▶ [EXERCISE] Output every line of the data exactly as it appears.

▶ [STORED DATA]
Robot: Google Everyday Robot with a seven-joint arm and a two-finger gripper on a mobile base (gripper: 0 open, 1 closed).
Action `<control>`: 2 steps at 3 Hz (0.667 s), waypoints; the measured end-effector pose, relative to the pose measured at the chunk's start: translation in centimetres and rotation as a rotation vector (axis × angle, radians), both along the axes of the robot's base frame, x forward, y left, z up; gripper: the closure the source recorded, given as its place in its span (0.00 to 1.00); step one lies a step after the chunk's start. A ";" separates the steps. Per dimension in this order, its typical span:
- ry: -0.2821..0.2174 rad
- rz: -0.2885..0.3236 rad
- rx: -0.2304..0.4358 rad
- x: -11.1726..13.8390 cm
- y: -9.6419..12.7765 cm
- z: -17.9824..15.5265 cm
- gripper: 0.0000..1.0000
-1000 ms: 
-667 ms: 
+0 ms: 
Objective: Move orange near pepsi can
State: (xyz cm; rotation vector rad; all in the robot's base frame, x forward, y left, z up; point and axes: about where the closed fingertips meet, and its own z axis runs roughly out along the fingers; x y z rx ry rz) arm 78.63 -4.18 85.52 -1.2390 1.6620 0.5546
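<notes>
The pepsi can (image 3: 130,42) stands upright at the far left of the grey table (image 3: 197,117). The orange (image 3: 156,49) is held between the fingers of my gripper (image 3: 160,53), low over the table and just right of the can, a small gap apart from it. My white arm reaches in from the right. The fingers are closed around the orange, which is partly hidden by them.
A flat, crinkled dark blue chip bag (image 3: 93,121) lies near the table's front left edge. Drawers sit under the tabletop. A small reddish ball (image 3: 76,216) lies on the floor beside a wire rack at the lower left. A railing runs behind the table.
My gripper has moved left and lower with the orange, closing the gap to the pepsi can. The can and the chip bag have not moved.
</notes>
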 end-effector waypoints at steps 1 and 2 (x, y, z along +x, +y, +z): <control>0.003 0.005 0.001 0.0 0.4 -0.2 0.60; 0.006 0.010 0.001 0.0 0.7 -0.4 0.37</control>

▶ [ANSWER TO THIS TASK]
Robot: Google Everyday Robot with a seven-joint arm and a two-finger gripper on a mobile base (gripper: 0 open, 1 closed).
Action `<control>`: 2 steps at 3 Hz (0.667 s), waypoints; the measured end-effector pose, relative to the pose measured at the chunk's start: translation in centimetres and rotation as a rotation vector (axis × angle, radians), both along the axes of the robot's base frame, x forward, y left, z up; gripper: the closure the source recorded, given as its place in its span (0.00 to 1.00); step one lies a step after the chunk's start. A ";" separates the steps. Per dimension in this order, its typical span:
- ry: -0.2821..0.2174 rad
- rz: -0.2885..0.3236 rad
- rx: -0.2304..0.4358 rad
- x: -11.1726..13.8390 cm
- y: -9.6419..12.7765 cm
- z: -17.9824..15.5265 cm
- gripper: 0.0000..1.0000
-1000 ms: 
-667 ms: 
+0 ms: 
Objective: Move orange near pepsi can
State: (xyz cm; rotation vector rad; all in the robot's base frame, x forward, y left, z up; point and axes: about where the closed fingertips meet, and its own z axis runs roughly out along the fingers; x y z rx ry rz) arm 78.63 -4.18 85.52 -1.2390 1.6620 0.5546
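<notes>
The pepsi can (image 3: 130,42) stands upright at the far left of the grey table (image 3: 197,117). The orange (image 3: 156,49) is held between the fingers of my gripper (image 3: 160,53), low over the table and just right of the can, a small gap apart from it. My white arm reaches in from the right. The fingers are closed around the orange, which is partly hidden by them.
A flat, crinkled dark blue chip bag (image 3: 93,121) lies near the table's front left edge. Drawers sit under the tabletop. A small reddish ball (image 3: 76,216) lies on the floor beside a wire rack at the lower left. A railing runs behind the table.
My gripper has moved left and lower with the orange, closing the gap to the pepsi can. The can and the chip bag have not moved.
</notes>
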 end-effector waypoints at steps 1 and 2 (x, y, z along +x, +y, +z): <control>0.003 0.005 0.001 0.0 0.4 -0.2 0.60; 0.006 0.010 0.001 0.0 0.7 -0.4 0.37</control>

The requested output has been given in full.